_Problem description_: The required lines are those that contain "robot"; pull them out of the data and copy them.

Data excerpts
::::::::

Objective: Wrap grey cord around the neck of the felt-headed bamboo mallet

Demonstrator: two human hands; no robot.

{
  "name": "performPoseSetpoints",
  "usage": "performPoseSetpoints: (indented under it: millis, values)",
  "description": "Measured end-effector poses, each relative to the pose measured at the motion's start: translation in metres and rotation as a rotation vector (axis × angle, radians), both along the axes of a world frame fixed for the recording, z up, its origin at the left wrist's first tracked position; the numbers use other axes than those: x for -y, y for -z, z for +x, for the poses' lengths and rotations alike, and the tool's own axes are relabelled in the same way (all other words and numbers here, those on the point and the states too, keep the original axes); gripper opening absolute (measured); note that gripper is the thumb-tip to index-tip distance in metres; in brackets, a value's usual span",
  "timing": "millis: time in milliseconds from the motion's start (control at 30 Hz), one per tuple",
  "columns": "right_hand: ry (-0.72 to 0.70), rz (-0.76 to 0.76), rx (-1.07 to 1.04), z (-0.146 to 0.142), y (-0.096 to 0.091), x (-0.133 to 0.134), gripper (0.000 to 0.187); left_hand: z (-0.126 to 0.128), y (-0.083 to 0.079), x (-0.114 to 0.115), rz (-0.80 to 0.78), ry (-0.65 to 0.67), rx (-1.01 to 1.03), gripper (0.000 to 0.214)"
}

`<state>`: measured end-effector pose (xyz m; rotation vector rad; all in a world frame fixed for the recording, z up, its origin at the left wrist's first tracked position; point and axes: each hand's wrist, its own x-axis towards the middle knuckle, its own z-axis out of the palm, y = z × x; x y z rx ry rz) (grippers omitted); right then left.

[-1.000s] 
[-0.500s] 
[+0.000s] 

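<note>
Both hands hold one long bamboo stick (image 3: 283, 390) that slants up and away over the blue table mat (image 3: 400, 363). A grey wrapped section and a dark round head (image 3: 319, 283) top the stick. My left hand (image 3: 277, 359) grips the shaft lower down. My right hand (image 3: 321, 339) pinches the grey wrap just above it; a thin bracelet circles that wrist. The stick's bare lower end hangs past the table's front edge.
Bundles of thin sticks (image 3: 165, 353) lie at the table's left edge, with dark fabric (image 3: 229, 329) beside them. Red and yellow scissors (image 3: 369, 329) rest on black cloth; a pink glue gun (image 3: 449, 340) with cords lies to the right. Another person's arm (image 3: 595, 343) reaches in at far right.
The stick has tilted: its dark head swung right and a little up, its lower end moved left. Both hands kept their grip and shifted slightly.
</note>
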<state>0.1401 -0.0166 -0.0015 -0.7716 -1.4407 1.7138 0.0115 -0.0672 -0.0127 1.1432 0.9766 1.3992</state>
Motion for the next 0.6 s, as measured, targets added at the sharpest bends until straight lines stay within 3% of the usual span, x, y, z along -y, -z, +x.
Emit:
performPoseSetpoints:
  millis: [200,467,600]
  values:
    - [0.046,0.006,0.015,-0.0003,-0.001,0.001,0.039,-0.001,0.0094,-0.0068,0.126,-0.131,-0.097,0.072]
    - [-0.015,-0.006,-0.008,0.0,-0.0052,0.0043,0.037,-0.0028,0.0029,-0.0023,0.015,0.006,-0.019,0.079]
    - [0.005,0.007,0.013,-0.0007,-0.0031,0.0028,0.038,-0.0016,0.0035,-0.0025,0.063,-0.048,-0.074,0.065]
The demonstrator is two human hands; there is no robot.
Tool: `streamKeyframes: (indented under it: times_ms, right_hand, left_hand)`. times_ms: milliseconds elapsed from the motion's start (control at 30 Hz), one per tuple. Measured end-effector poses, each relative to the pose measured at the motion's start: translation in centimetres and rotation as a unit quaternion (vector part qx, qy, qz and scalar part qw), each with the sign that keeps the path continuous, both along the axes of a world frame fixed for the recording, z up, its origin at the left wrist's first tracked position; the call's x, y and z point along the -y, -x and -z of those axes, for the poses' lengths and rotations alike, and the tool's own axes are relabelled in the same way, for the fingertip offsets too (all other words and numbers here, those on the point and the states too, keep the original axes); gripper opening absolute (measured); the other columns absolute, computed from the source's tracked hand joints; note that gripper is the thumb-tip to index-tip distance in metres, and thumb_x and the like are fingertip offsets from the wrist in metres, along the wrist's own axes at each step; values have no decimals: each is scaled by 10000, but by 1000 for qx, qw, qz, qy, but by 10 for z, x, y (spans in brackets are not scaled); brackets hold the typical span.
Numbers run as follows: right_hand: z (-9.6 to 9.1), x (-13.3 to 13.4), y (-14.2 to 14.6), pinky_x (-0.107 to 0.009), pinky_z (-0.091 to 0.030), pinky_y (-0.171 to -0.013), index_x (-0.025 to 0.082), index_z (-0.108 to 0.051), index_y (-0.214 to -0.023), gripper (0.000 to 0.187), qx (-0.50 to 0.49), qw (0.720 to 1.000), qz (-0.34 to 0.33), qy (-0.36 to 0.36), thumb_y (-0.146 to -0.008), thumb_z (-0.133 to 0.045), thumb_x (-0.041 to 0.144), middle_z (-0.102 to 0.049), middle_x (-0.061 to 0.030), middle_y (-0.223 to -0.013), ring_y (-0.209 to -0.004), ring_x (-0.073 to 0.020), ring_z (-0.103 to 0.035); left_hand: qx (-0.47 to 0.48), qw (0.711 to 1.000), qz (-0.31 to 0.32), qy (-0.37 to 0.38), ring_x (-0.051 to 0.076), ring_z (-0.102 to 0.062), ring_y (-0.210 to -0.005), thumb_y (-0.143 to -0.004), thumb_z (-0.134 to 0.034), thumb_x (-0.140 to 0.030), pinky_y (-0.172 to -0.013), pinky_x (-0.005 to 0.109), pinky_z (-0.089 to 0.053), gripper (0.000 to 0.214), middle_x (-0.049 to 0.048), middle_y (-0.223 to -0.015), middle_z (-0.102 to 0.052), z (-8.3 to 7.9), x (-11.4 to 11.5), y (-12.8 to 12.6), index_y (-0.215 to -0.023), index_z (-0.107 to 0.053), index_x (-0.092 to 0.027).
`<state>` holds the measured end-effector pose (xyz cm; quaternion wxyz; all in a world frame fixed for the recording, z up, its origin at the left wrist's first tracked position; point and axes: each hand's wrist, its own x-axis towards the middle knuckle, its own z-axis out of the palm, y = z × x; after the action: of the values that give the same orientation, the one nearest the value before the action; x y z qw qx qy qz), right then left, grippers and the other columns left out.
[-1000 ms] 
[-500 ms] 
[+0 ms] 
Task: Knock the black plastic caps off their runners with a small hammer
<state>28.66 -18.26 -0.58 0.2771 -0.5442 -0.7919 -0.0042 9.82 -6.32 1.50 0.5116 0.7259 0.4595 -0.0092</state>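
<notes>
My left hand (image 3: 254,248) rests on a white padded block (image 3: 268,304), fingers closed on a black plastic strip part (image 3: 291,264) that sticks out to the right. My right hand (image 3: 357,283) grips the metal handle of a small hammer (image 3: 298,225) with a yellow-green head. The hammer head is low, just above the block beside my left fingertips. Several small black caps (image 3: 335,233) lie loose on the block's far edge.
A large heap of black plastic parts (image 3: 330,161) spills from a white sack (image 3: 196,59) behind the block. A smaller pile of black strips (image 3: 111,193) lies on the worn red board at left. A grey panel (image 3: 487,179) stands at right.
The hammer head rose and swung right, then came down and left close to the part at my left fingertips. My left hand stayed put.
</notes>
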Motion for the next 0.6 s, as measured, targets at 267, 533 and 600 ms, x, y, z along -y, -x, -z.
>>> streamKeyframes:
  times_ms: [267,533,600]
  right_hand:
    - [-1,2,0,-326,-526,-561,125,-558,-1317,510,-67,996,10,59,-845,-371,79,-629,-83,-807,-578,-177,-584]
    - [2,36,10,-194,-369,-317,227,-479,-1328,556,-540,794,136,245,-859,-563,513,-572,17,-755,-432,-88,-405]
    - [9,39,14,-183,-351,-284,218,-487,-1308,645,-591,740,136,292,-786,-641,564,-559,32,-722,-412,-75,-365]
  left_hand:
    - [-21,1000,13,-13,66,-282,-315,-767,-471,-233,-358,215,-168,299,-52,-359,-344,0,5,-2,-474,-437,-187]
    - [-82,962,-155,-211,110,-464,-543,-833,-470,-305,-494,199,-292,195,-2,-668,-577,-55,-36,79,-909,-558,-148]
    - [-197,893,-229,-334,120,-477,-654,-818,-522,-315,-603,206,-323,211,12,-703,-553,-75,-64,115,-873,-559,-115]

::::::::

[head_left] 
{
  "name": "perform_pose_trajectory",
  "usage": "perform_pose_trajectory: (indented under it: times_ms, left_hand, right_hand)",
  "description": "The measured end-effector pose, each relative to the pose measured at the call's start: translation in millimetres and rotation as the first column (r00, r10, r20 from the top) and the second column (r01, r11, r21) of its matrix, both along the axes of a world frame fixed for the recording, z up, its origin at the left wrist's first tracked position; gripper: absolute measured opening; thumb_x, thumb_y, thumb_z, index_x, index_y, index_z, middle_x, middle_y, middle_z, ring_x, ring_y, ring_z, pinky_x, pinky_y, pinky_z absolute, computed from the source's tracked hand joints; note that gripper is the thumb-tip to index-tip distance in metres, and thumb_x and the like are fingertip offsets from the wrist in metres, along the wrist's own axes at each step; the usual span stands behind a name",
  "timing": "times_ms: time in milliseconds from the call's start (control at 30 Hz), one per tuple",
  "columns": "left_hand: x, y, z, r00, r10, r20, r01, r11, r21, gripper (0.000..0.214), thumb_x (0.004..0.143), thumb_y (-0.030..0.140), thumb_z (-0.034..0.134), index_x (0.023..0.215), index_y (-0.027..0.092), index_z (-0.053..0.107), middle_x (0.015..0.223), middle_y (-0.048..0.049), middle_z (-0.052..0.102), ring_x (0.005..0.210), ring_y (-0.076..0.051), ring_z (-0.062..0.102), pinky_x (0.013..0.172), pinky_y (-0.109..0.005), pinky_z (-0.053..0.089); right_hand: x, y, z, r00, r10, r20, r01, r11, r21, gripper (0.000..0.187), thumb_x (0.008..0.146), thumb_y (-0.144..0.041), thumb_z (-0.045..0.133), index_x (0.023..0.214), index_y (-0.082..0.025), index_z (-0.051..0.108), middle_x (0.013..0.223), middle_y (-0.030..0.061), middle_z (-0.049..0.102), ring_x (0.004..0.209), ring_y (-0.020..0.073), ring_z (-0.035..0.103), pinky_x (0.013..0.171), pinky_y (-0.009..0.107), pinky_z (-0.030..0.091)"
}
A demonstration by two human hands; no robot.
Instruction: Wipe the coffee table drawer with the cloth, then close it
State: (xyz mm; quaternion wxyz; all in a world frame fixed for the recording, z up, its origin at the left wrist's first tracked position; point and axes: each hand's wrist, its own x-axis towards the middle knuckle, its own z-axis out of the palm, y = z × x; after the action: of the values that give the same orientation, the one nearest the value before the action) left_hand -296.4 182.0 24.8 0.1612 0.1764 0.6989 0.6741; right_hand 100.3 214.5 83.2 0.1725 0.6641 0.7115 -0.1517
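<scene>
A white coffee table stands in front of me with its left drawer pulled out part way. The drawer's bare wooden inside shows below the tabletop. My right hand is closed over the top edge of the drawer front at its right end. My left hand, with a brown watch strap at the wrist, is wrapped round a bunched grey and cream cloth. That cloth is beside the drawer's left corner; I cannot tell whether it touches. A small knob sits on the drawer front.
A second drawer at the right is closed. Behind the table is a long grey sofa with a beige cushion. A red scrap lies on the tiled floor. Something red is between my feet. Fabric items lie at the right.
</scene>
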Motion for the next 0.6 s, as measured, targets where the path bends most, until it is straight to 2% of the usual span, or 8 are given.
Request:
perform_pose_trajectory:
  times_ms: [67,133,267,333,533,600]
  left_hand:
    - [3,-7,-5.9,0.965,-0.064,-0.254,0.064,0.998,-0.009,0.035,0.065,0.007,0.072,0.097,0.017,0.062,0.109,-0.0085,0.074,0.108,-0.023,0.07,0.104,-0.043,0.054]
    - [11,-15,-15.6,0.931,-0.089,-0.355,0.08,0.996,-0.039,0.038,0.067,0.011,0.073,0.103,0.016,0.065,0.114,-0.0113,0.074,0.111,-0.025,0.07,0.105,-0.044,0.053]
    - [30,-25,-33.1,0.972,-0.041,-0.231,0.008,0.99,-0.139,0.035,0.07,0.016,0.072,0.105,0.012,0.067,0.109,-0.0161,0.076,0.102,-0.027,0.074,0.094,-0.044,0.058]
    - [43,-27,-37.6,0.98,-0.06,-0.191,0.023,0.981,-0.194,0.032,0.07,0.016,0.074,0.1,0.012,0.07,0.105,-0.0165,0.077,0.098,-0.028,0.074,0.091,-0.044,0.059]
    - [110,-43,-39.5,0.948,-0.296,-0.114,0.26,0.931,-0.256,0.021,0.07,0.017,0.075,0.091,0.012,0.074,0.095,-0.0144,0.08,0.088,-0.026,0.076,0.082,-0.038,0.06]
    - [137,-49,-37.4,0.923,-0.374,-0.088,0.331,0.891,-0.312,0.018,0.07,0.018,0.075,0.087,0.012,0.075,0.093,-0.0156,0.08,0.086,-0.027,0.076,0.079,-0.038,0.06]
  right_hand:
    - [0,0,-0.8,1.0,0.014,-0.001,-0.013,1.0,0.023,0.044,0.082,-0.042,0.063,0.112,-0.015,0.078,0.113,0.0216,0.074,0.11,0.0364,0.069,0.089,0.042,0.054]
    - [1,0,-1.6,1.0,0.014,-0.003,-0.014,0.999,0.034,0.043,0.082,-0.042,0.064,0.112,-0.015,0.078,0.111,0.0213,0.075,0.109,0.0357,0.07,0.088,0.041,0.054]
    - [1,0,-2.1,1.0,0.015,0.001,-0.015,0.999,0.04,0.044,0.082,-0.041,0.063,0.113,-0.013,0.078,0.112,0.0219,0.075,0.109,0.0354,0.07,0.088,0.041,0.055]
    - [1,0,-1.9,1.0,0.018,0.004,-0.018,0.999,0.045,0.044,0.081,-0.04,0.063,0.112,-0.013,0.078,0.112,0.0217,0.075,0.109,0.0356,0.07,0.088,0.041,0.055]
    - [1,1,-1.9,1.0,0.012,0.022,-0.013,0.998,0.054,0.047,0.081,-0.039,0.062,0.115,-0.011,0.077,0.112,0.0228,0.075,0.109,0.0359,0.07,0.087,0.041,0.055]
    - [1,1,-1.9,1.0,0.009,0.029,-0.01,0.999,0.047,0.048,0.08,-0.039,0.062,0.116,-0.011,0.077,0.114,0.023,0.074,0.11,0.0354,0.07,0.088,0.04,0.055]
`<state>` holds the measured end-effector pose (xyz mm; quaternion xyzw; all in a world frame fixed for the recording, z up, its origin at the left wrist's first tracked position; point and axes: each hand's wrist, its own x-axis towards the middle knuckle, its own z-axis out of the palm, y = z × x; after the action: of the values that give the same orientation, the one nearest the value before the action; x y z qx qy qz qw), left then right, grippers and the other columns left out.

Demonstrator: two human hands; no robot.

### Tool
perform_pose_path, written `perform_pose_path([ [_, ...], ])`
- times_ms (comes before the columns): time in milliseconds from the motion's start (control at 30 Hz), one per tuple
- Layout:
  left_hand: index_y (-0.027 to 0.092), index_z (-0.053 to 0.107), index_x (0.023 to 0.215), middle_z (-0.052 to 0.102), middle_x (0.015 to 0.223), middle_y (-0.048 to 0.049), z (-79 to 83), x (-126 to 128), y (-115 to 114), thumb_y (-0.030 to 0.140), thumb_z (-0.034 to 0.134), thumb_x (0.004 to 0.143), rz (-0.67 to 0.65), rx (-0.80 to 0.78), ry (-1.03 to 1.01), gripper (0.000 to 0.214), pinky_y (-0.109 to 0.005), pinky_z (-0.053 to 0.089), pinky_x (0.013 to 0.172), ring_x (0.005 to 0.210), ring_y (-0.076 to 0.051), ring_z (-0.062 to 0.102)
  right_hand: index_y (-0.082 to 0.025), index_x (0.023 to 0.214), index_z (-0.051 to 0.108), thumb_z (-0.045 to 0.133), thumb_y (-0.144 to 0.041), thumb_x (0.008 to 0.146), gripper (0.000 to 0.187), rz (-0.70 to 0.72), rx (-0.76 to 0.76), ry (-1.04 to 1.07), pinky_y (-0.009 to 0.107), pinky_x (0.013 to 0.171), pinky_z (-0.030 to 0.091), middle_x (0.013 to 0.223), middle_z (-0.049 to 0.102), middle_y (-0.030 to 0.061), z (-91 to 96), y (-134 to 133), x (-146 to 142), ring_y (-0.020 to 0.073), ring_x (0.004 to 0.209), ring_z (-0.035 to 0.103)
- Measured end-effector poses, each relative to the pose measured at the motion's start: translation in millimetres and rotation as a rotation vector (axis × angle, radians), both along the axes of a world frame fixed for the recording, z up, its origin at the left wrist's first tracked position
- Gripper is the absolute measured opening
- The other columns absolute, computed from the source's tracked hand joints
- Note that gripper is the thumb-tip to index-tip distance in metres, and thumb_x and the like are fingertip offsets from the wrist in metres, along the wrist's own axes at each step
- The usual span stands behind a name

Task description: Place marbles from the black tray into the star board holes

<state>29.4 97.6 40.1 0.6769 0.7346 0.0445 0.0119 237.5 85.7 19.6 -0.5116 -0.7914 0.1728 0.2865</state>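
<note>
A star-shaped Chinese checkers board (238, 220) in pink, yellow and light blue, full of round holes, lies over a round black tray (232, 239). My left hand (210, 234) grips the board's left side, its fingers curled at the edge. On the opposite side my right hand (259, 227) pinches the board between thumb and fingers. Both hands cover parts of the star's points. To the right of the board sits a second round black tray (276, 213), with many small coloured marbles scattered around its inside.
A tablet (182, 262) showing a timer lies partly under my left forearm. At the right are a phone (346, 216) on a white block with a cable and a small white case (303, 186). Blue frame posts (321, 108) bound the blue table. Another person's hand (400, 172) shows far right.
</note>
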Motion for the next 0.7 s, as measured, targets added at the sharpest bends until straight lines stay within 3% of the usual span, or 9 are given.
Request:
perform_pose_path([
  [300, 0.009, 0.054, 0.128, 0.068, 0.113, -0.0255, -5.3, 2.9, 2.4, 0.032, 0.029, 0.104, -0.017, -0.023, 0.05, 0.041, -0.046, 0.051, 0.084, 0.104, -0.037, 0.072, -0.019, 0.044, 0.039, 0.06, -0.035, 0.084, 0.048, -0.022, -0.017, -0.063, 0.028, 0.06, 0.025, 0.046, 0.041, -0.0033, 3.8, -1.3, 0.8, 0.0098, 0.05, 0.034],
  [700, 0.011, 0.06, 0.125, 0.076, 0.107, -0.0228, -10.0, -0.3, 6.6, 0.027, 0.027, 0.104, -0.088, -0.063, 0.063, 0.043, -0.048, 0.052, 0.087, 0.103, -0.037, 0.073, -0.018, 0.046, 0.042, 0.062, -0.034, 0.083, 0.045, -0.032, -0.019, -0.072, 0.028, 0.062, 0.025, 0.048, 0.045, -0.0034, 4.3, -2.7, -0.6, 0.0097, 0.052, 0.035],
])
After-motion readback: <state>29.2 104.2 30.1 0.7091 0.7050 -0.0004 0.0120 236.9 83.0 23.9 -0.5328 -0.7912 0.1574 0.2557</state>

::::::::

_Your solution_:
Demonstrator: two human hands; no robot.
The demonstrator is two human hands; there is no robot.
A demonstration by two human hands; no robot.
Demonstrator: two human hands; no robot.

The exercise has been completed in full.